We’re not referring here to the obvious and infamous manifestations of pollution like the Cuyahoga River catching on fire, black clouds of smoke pouring out of jet engines on every take-off, brown palls of smog hanging over Los Angeles and New York, and the stench of eutrophication in Lake Erie.

We’re talking about a subtler issue: state-level regulation that wasn’t up to the task at hand.

Before EPA, each state was in charge of its own environment — collecting the factual basis for rulemaking, passing specific legislation and enforcing those laws. There were few federal standards and there was very little federal authority.

Many states experienced dirty air. The ones that suffered more because of geography than because of powerful corporations often made the gutsy choice to crack down hard on emissions. Other states, bowing to business pressure, opted less for protecting human health and more for preserving the industrial base.

Classically, each state sought to license many of its foulest sites — feedlots, sewage plants, tanneries, paper factories, landfills — close to its downstream and downwind borders so that the pollution mostly affected someplace else’s residents (and voters). Dirtying the Des Moines River at Sioux Falls, S.D., or the Missouri River at Kansas City, Kan., would barely yield a letter of complaint in upriver South Dakota or Kansas, even if voters in downstream Iowa and Missouri were regularly marching at rallies and holding angry protest vigils — and getting sick from the outfall.

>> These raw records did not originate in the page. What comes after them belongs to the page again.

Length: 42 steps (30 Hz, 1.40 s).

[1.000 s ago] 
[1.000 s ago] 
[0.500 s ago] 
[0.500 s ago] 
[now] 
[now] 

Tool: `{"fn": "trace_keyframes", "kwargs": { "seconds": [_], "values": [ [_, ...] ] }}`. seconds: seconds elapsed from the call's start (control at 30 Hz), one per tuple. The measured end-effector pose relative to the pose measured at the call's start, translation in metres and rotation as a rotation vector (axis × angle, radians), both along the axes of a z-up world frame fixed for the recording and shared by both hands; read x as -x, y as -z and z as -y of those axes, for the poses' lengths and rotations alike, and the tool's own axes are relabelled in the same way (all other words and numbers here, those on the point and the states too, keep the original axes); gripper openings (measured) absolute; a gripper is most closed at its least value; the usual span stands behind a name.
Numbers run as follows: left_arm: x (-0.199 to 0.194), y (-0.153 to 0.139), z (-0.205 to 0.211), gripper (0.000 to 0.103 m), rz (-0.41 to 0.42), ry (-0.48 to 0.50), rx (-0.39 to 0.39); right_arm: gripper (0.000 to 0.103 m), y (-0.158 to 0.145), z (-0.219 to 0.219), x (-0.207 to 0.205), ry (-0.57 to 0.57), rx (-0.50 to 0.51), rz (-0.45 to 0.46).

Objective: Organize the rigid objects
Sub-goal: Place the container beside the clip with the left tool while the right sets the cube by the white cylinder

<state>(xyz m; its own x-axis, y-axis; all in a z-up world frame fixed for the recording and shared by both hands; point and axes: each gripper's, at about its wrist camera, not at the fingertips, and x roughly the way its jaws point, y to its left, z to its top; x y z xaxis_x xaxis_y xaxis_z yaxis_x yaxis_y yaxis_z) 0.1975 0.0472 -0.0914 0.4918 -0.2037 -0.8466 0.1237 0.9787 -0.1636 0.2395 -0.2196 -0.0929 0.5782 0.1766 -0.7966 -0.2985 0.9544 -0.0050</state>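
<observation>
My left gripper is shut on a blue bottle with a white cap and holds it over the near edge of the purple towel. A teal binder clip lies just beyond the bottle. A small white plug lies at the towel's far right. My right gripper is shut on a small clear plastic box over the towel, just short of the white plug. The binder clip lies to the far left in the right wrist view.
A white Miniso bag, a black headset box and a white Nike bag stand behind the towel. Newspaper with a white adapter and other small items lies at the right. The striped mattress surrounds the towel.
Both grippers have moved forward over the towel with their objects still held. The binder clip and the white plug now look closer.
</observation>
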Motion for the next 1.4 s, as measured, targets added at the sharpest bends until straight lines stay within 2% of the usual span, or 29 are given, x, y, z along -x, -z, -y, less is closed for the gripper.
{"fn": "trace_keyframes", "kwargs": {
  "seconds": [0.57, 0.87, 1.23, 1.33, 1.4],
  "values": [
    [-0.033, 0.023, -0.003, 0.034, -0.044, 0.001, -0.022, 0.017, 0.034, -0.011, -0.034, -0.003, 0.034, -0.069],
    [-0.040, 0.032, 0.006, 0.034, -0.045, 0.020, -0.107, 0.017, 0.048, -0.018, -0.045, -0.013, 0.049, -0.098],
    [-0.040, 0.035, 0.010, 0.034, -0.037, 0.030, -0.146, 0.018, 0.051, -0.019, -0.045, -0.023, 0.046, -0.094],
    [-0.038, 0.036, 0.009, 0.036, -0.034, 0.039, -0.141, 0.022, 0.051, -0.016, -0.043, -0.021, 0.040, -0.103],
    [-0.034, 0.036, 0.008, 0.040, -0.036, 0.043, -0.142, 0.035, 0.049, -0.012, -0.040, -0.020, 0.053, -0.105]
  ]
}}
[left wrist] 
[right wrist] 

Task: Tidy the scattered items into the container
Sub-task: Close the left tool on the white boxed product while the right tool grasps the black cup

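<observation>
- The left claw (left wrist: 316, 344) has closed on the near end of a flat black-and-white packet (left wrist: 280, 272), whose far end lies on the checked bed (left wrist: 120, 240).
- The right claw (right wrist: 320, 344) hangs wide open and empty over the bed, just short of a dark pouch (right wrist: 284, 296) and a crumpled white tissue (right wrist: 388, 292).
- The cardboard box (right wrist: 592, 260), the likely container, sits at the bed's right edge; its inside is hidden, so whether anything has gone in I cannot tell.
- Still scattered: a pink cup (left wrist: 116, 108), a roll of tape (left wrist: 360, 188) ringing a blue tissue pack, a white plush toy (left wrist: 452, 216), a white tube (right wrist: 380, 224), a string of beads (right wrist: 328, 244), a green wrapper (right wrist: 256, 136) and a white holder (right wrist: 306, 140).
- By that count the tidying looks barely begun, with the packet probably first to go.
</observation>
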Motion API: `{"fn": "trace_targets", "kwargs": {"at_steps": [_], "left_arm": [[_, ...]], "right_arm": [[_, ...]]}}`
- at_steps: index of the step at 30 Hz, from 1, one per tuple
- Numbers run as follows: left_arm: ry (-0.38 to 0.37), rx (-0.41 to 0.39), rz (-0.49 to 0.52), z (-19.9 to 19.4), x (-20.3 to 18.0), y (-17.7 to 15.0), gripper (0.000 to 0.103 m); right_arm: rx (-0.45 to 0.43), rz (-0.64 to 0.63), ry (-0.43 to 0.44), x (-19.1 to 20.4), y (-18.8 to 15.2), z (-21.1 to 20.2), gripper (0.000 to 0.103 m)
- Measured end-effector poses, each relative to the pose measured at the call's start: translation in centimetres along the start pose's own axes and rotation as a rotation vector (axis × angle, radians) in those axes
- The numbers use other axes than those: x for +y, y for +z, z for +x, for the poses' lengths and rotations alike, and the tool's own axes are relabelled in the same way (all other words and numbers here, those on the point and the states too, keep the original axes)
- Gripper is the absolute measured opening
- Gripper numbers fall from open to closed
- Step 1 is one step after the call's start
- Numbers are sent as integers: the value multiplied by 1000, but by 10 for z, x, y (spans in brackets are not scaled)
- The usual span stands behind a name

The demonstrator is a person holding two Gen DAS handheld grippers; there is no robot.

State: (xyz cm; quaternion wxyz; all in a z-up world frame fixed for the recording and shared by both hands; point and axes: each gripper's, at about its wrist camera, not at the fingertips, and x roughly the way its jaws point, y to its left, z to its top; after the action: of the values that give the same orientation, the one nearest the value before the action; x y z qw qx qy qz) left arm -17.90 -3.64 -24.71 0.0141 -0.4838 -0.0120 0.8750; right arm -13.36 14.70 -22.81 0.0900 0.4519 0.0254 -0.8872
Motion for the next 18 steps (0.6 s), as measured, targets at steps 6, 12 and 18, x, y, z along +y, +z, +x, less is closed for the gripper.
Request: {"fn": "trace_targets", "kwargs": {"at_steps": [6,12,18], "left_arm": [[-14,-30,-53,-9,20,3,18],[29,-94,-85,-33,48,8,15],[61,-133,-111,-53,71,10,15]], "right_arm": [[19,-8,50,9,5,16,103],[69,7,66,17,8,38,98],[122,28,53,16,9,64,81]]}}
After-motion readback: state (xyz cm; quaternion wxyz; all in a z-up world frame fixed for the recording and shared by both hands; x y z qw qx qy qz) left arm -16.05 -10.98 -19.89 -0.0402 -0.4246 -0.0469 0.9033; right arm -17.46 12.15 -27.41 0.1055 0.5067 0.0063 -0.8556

Inevitably, this led to expensive and time-consuming cross-state litigation. One case — brought by Wisconsin against Illinois for siphoning water from Lake Michigan to enhance Chicago’s sewage flow, began in 1922 and wasn’t settled until 1966. Legal historian James Herget, of the University of Houston, said the litigation kept so many lawyers busy so long that “it should go down as one of the great public works projects of the 20th century.”

Before the EPA, the nation suffered from another onerous syndrome: “eco-shopping around.” Companies seeking to expand their operations or open new facilities would aggressively search for states with the lightest possible regulation of whatever offending substance they produced — whether sulfur oxides, mercury, chromium, nitrogen, or chemicals toxic to early childhood development. By searching specifically for weak regulation and lax enforcement, corporations could play states against each other, sometimes generating a “race to the bottom.”  Yes, jobs were retained and tax revenues boosted, but the negative competition was disastrous for residents’ long-term health and for eventual redevelopment of brownfields.  Each state, individually, was too weak to resist the corporate hammerlock.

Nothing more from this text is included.